Houston’s Clergy Unites to Urge Support for Immigration Reform
Resource type: News
The New York Times | [ View Original Source (opens in new window) ]
HOUSTON — The Rev. John W. Bowie knows it is hard to sell the people in his neighborhood on the idea that they should support changing immigration laws to give illegal immigrants a path to citizenship. His church lies in one of the oldest black settlements in the city, where unemployment is high and many people see immigrants as competitors for jobs.
Yet there he was in the pulpit at True Light Missionary Baptist Church on the Fourth of July, with a full choir behind him, urging his flock to support an overhaul of immigration laws that “lets the undocumented come out of the shadows.”
“All 13 colonies were made up of illegal aliens because they had not gotten permission from the residents here, who were the Indians,” he said. “Then a few years later, they brought us here and made us illegal, too. These immigrants, we immigrants, have built the greatest nation in the world, coming from everywhere, all over, because, you see, nobody owns this world except God.”
All over Houston, in an unusual display of ecumenical solidarity on an explosive issue, scores of pastors, priests, rabbis and ministers used their sermons on Independence Day to promote the cause of fixing a broken immigration system.
The coordinated effort was part of a broad-based campaign begun in January by an interfaith group, the Metropolitan Organization, to lobby Congress to pass an immigration overhaul package this year. The group has collected 12,000 signatures to be sent to lawmakers and has organized workshops to persuade churchgoers to support their effort.
On June 22, Cardinal Daniel DiNardo, the head of the Archdiocese of Galveston-Houston, made a strong appeal in a letter to the priests in all 150 parishes to address the question in their sermons this weekend. Later, the leaders of the Methodist, Episcopal and Lutheran Churches made similar requests of their ministers. Some Jewish leaders have also joined the campaign.
Many clergy members say they face an uphill battle with their congregations, some of which tend to be conservative on social issues and regard immigrants without visas as lawbreakers. Their effort has also drawn fire from right-wing talk radio hosts.
“It’s not like preaching to the choir, so to speak,” said the Rev. James Bankston, the senior minister at St. Paul’s United Methodist Church in Houston, a classical stone and stained-glass church with a vaulted roof and a full pipe organ.
Facing a packed church of mostly white faces, Mr. Bankston urged them to try to “find an immigration policy that will fix what is wrong.”
“Knowing how to live with neighbors in our world is never easy,” he said.
Outside after the service, few church members disagreed openly with their minister, though some said the issue was complicated for them. “Obviously, in a church this large, there are diverse feelings,” said Dr. Thomas Leffler, an orthopedic surgeon. “I think there needs to be something changed. It’s not working. The border is basically open.”

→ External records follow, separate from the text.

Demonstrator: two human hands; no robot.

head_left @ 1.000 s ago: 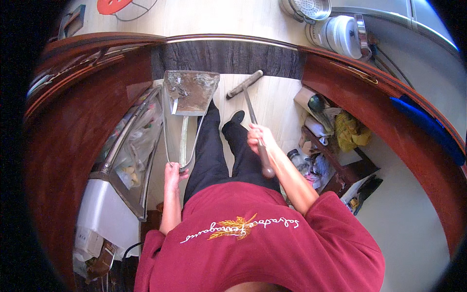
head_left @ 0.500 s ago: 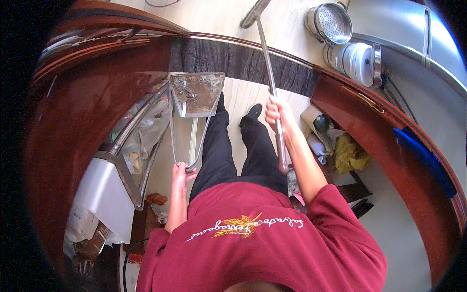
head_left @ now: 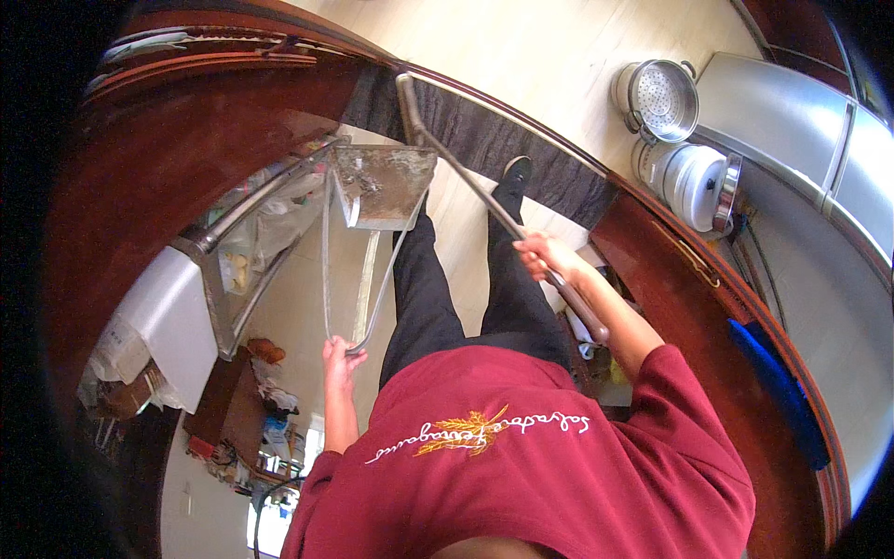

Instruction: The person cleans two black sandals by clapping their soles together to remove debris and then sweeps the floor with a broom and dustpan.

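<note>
My left hand (head_left: 342,361) is closed around the bent end of a long metal wire handle. It belongs to a dustpan (head_left: 389,182), whose stained, brownish pan hangs ahead of my left leg. My right hand (head_left: 548,255) grips the stick of a broom (head_left: 470,184). The stick slants up and to the left from a thick grip end near my right forearm. Its narrow head (head_left: 406,101) is over the dark doorway strip, just beyond the dustpan's far right corner.
A dark stone threshold (head_left: 480,129) crosses between reddish-brown door frames (head_left: 643,242). On the right stand a steamer pot (head_left: 663,101), a lidded metal pot (head_left: 694,186) and a silver fridge (head_left: 773,121). To the left is a metal-framed rack (head_left: 209,238) with bags and a white box (head_left: 168,317).
The broom's head has swung left and nearer, toward the dustpan, while my right hand has moved slightly lower and right. My right foot has stepped forward onto the threshold. The view has turned.
</note>
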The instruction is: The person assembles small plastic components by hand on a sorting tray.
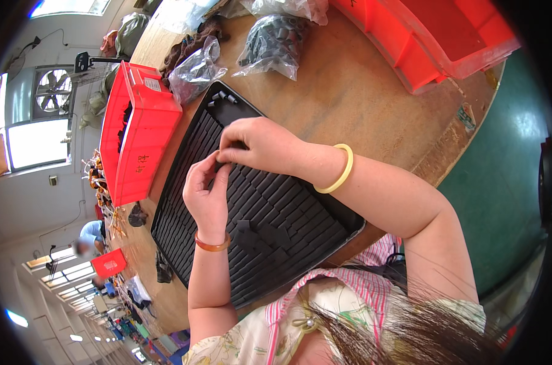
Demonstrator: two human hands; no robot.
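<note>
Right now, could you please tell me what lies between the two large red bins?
In the head view, between the left bin and the right bin lie clear bags, the far end of the black tray, and bare table.

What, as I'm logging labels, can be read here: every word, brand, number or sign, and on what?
Left red bin: dark characters, not copied here.
White label on that bin: too small to read.
Right red bin: dark mark, cut off.
Distant red box: pale marks, too blurred.

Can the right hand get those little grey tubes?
Probably yes: the grey tubes lie close to the right hand, nothing seen between, though it's busy up against the left hand.
</note>
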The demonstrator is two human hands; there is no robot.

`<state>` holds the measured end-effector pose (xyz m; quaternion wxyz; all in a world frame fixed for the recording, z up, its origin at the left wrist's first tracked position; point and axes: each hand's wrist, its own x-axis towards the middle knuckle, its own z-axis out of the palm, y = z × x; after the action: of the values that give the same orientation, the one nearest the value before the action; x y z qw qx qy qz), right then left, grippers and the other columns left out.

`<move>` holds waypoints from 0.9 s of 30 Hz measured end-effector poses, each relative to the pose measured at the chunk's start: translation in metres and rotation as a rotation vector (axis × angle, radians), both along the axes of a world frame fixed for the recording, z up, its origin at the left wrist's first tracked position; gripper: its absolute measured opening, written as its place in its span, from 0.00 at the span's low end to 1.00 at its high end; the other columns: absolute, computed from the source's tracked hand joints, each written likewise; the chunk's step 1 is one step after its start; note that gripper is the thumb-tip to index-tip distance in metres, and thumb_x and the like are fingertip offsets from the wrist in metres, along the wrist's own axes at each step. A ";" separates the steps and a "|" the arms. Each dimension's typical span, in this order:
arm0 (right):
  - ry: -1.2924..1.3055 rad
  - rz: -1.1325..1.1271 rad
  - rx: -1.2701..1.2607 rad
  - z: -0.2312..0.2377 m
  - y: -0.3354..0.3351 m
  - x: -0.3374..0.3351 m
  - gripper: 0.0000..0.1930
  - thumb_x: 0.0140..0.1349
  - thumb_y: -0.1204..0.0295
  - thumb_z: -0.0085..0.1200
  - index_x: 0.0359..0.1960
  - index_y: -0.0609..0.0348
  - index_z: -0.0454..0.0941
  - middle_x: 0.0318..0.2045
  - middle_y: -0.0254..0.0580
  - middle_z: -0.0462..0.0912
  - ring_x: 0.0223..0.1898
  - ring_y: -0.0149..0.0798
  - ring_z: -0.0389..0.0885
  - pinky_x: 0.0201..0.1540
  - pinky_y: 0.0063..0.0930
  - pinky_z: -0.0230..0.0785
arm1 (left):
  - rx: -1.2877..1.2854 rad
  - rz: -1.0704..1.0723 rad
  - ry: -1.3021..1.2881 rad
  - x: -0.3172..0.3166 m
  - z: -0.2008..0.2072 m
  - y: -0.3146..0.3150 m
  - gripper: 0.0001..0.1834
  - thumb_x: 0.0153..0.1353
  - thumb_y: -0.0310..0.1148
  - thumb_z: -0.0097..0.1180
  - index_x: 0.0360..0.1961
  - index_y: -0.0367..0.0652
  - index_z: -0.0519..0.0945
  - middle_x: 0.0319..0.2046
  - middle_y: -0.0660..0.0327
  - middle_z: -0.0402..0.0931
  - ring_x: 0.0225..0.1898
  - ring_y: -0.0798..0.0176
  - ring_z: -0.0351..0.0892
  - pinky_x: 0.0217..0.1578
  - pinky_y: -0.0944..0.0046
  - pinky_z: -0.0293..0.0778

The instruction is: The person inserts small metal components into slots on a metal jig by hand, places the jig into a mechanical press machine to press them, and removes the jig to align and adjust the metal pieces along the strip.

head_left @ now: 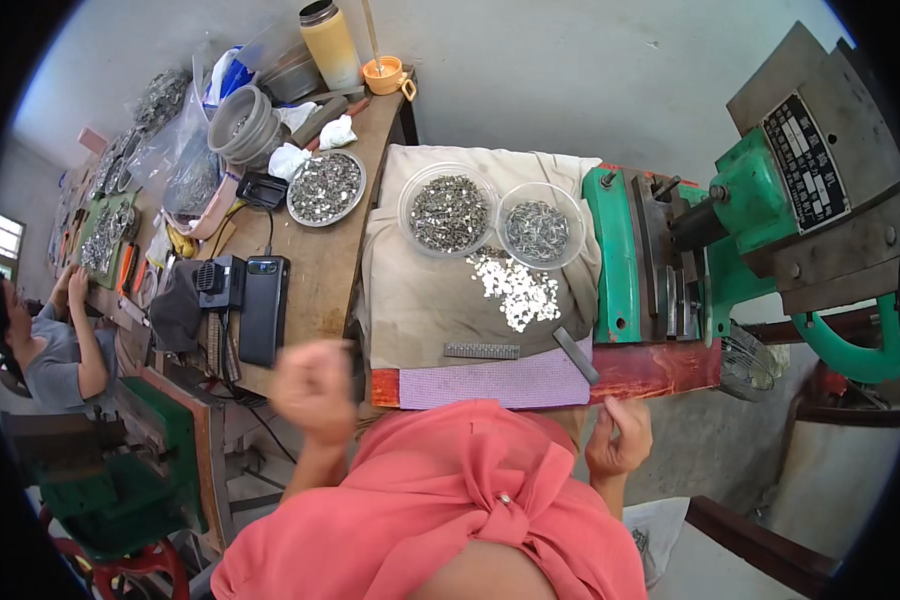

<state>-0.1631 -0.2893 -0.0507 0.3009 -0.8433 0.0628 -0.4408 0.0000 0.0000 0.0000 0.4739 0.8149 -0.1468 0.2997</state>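
My left hand (315, 392) is raised off the left side of the cloth-covered work table, blurred by motion, so its fingers cannot be read. At the front right edge of the table, my right hand (618, 436) has its fingers curled in; whatever they might hold is hidden. On the cloth (410, 300) stand two clear round tubs: one tub (450, 213) of small dark metal parts and one tub (539, 226) of thin silvery pins. In front of them lies a loose pile of small white pieces (522, 292). A short steel ruler (482, 351) and a flat grey metal bar (575, 355) lie nearer me.
A green hand press (618, 250) stands at the right. On the left bench are a bowl of metal parts (326, 188), a black power bank (264, 312), stacked grey bowls (242, 125) and a yellow bottle (330, 45). Another person (55, 350) works at the far left.
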 end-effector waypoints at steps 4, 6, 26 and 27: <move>0.039 0.067 -0.192 0.030 -0.038 0.046 0.10 0.55 0.84 0.61 0.39 0.64 0.82 0.30 0.45 0.81 0.29 0.45 0.79 0.33 0.35 0.72 | 0.096 -0.360 -0.191 -0.003 -0.012 -0.044 0.09 0.51 0.19 0.64 0.33 0.43 0.82 0.14 0.68 0.68 0.13 0.68 0.61 0.20 0.67 0.56; 0.042 0.017 -0.167 0.032 -0.023 0.062 0.09 0.59 0.85 0.58 0.41 0.66 0.82 0.32 0.46 0.82 0.31 0.43 0.79 0.34 0.31 0.71 | 0.023 -0.389 -0.036 0.005 -0.020 -0.031 0.08 0.50 0.20 0.66 0.31 0.43 0.82 0.13 0.69 0.68 0.12 0.68 0.62 0.20 0.66 0.56; 0.405 0.101 -0.093 0.007 -0.053 0.161 0.06 0.55 0.76 0.65 0.34 0.58 0.83 0.32 0.40 0.83 0.35 0.46 0.80 0.40 0.37 0.69 | 0.037 -0.459 0.387 0.010 -0.112 -0.043 0.04 0.54 0.23 0.66 0.30 0.42 0.83 0.13 0.66 0.70 0.15 0.66 0.67 0.24 0.65 0.63; 0.408 0.093 -0.094 0.006 -0.056 0.166 0.06 0.55 0.76 0.65 0.34 0.58 0.83 0.32 0.40 0.83 0.35 0.46 0.80 0.40 0.37 0.69 | 0.036 -0.466 0.389 0.011 -0.113 -0.044 0.04 0.54 0.23 0.66 0.30 0.42 0.83 0.13 0.66 0.70 0.15 0.66 0.67 0.24 0.65 0.63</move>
<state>0.0028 -0.3457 -0.0442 0.2624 -0.9301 0.0626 -0.2491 0.0110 -0.0436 -0.1134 0.5347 0.8096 -0.2414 0.0185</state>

His wife, Sandy, chimed in: “Our country has been bad, historically, in encouraging them to come in, for their labor.”
The issue has divided some congregations, as immigrants have begun to worship side by side with members with deep roots in Texas. St. Thomas Aquinas Catholic Church in Sugar Land, a Houston suburb, has a large number of Mexican, Nigerian and Filipino parishioners, who now share the pews with white families who once dominated the area.

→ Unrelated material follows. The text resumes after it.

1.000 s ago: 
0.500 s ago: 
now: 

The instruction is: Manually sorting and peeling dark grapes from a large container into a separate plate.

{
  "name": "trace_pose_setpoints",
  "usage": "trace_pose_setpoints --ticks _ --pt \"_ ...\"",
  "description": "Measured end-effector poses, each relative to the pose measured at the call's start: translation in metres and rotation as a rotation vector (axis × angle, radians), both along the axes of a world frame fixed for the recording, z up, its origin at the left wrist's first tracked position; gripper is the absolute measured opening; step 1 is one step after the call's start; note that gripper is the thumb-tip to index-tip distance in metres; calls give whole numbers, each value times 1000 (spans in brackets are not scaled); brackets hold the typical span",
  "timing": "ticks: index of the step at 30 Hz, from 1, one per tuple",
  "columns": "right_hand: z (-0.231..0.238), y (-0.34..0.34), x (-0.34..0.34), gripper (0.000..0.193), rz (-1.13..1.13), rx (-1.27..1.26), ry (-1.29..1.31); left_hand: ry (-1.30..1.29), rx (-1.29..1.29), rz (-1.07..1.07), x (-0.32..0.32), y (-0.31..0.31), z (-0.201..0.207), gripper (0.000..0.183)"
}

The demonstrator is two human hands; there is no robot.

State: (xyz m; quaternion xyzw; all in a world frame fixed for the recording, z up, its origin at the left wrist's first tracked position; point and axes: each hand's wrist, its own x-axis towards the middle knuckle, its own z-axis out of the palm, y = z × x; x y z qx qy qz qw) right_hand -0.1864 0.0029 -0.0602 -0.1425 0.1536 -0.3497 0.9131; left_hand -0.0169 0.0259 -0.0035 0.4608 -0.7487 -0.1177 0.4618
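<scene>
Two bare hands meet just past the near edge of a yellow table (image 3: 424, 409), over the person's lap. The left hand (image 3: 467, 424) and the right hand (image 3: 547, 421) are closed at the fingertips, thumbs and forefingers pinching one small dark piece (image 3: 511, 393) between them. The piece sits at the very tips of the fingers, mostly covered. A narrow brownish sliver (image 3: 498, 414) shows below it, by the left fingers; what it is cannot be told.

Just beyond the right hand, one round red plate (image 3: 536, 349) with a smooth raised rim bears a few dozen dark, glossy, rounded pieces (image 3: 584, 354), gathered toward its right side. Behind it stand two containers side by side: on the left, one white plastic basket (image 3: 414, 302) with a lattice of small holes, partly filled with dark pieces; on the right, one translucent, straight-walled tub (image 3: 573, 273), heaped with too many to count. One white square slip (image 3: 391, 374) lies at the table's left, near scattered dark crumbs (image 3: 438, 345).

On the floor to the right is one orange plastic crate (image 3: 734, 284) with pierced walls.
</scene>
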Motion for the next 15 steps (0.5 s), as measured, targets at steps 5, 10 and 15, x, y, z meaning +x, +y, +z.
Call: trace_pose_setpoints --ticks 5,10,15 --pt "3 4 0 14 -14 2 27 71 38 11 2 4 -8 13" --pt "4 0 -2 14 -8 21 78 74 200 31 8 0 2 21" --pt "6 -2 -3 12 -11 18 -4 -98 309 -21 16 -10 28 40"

Like many involved in the campaign, Sam Dunning, a deacon, said his hope was “to remove the sharpness from the debate” and remind people of their religious obligation to welcome strangers.
“There is an argument today that those who immigrate or reside here illegally do not deserve to be here because ‘they are breaking the law,’ ” Mr. Dunning said from the altar on Sunday as he looked out at more than 100 people. “While we, too, wish to live in a society ordered by law, it is an unfortunate reality that current immigration policy encourages its very violation.”

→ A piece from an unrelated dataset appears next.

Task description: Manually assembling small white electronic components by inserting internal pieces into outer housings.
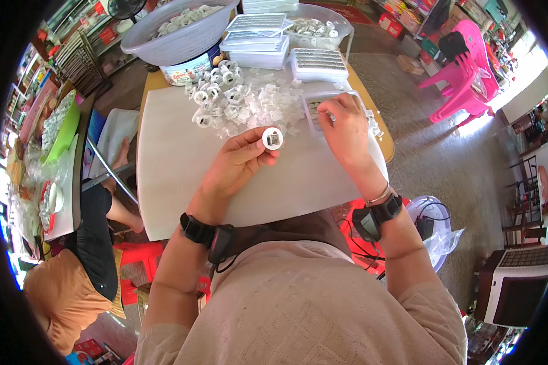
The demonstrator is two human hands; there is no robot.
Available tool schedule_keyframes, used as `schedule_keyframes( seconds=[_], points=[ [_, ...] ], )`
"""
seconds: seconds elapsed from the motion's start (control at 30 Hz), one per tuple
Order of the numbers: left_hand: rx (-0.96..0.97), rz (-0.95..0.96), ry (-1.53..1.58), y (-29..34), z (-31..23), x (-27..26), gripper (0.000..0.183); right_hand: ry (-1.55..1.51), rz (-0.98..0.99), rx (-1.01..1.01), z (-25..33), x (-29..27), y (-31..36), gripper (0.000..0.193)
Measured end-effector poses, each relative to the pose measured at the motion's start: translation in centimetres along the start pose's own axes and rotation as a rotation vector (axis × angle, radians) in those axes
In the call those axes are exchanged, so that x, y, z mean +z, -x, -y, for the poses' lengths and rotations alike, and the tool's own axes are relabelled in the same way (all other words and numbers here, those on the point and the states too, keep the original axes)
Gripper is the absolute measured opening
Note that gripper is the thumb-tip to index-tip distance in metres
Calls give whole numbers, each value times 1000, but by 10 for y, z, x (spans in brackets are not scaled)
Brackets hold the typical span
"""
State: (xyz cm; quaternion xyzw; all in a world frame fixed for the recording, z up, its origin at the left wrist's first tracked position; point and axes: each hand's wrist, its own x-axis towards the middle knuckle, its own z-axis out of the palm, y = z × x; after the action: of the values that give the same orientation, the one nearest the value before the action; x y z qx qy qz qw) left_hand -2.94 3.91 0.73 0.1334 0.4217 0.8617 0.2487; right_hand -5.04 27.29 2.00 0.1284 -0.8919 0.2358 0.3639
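Observation:
My left hand (pixel 240 157) is closed round a small round white plastic part (pixel 273 139), its face turned up with a grey metal-looking insert in the middle. My right hand (pixel 345 131) hangs over a shallow clear plastic tray (pixel 313 125) with its fingers bent and pinched together. Whatever they may hold is hidden. Beyond my left hand lies a heap of small translucent white pieces (pixel 268 100). Left of that heap, white ring-shaped parts (pixel 206 100) are piled up.
At the table's (pixel 182 176) back stand a grey basin (pixel 175 42) of white parts, stacked lidded boxes (pixel 259 48), filled trays (pixel 318 64) and a clear tub (pixel 329 39). Another person (pixel 73 286) sits at left beside a second table. A pink chair (pixel 469 67) stands far right.

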Motion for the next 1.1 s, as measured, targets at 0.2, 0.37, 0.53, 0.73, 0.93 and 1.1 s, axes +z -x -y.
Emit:
schedule_keyframes(
  seconds=[0.2,0.37,0.53,0.73,0.93,1.1],
  points=[
    [-12,60,39,-2,1,-3,32,-401,27,104,48,-16,7,10],
    [-10,93,51,-1,5,-7,33,-483,96,41,68,-11,16,10],
    [-7,79,21,-3,6,-6,34,-611,147,96,67,-6,18,11],
    [-8,78,3,-1,5,-4,35,-479,79,35,69,-9,17,11],
    [-2,89,-3,-2,5,-4,35,-499,138,15,67,-6,16,9],
    [2,90,-64,-2,6,-4,37,-610,268,118,61,-9,13,8]
  ],
)
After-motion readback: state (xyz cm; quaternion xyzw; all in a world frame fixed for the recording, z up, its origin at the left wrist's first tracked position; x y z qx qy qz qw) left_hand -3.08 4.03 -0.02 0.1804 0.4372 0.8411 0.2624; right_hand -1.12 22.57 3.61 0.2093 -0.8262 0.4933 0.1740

How successful the campaign in Houston will be is uncertain. In recent decades, it has become an increasingly diverse city, with whites now barely making up half the population and one in four people foreign born. Yet on the western end and in the suburbs, some of the most conservative and white Congressional districts in the country, politicians win votes with vocal opposition to efforts to grant citizenship to illegal immigrants.
In black communities, there is similar skepticism. Some members at True Light said improving schools and cracking down on crime were much higher priorities than overhauling immigration. Others said the foreign workers were driving down wages and taking jobs working-class citizens needed. “I feel like they are just taking away from us Americans,” said Sherrel Justrice, 49, who attended Sunday’s service.
Mr. Bowie said it would take months to begin to build grass-roots support for an immigration overhaul. A single sermon would not counter what he sees as anti-immigrant rhetoric on the right, he said.
“They are told, ‘They are taking your jobs, they are clogging up your emergency rooms,’ ” he said. “The perception is that this is a Latino problem, not a black problem.”
Daniel Cadis contributed reporting from Sugar Land, Tex.